Okay, do me a favor. Open your mouth and say “ah…” Go look in the mirror.
You have taste buds.
You know, those sensory organs on your tongue that allow you to experience tastes that are sweet, salty, sour, and bitter.
See the bumps on your tongue? Those are called papillae, and most of them contain taste buds. Those buds have very sensitive microscopic hairs that send messages to the brain about how something tastes. Most of us have about 10,000 taste buds and they’re replaced every 2 weeks or so.
But the nose is part of our tasting too. When we chew, the food releases chemicals that immediately travel up into our noses. The chemicals trigger the olfactory receptors inside the nose and work together with our taste buds to create the true flavor of that amazing lasagna, slice of pecan pie, or a spicy, green Thai curry.
So now that we are more aware of our taste buds, let me ask you: have you ever taken a taste test? You know what I mean?

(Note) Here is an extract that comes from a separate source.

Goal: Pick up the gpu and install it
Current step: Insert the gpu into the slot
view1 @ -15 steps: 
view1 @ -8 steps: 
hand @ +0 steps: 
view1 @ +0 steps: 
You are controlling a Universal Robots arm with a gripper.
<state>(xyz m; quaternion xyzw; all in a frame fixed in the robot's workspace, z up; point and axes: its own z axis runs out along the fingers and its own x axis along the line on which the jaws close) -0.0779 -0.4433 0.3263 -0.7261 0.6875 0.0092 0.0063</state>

Say you’re interested in trying a new flavor of ice cream, or a beverage you’ve never had before. If you’re lucky enough, someone my offer you a sample to try. That way, you can decide for yourself if you like it or if you don’t. You don’t commit to buying something you haven’t tried. You ever seen a baby try something for the first time? The kid approaches the food, expecting the same taste as always, and then is surprised. The baby’s palate explodes. The kid makes hilarious faces and you’re just not sure whether it’s disgust or sheer enjoyment.
But there are other types of taste tests, right? For example, if you cook a lot, you are doing this all the time. You taste a bit of the sauce you’re cooking throughout the process…to see how it tastes. Does it need salt? More tomatoes? Every time I make a curry or a salsa I’m tasting it probably at least ten times to see if it’s spicy enough, or savory enough. I even taste test the batter for cookies or cakes before it’s cooked.
A taste test, though subjective to our palates, is a pretty scientific way to test something. We either like it or we don’t. Or sometimes, the first taste is weird, but the second and third tastes are much better.
So it is with this mind that we can more adequately approach another Jesus metaphor/I AM statement, namely: “I am the bread of life…those who eat of my flesh will live.” First, let me say that according to John’s Gospel, Jesus of Nazareth said this in front of a decent crowd of people, and most of these people were offended by it.
Why? It’s simple—they took it literally, kind of like Drax the Destroyer from Guardians of the Galaxy, they weren’t capable of understanding parables, double meanings, or metaphors.
So when Jesus said we was bread and that people could eat his flesh and live, the hearers were upset by this statement. What, were they cannibals? Did Jesus’ flesh have some kind of magic power? But there’s even more to the crowd’s offense at what Jesus said, and this is where I’d like to actually go with this:
They were conditioned to believe that the natural world, i.e. “the flesh” was corrupt and impure.
God or the Divine was apart from this natural world and therefore holy. This was the dichotomy in the Greco-Roman world. I would argue that in the West not much has changed. Most Westerners consider God to be far away from the natural world/flesh and even removed from it. We as humans are flesh, fallible, corrupt, blemished. God is not.
So that’s why was Jesus said and did was really offensive. But Jesus wasn’t saying anything inconsistent with what God [Yahweh in this case] was or did. Yahweh, in the Hebrew Psalms, was very present in the very human lives of people and of animals and all of creation. Yahweh heard the cries of living creatures. Yahweh surrounded those who were vulnerable or who were crushed in their spirit, stayed near to them and helped them.
Jesus, in John’s Gospel, continually said I AM…to reflect the importance of “living or abiding” in God and a mutual-indwelling of God in Jesus, Jesus, in people, God in people. In a mystical sense, tasting is seeing that Yahweh is good; tasting Jesus is akin to an interior perception of self and the Divine within the self.
In other words, this Divine/Yahweh/God/I AM/Logos is not far away or separated from the flesh of humanity and creation—it all lives together. Think of it like a dance. The Divine and you are always dance partners, but the dance style can change, according to where you are in life, and you don’t always have to stay on the same part of the dance floor.
It’s a mutual, symbiotic existence and the more that you and I taste life in this way and internally perceive that we are indeed loved and well-made to give and receive love, the more we become aware of the presence within us and the more we are able to discern between the other foods that the world or others try to feed us that are in fact very unhealthy. So friends, what do you think? What flavor does this talk have for you? What dance style are you currently engaged in?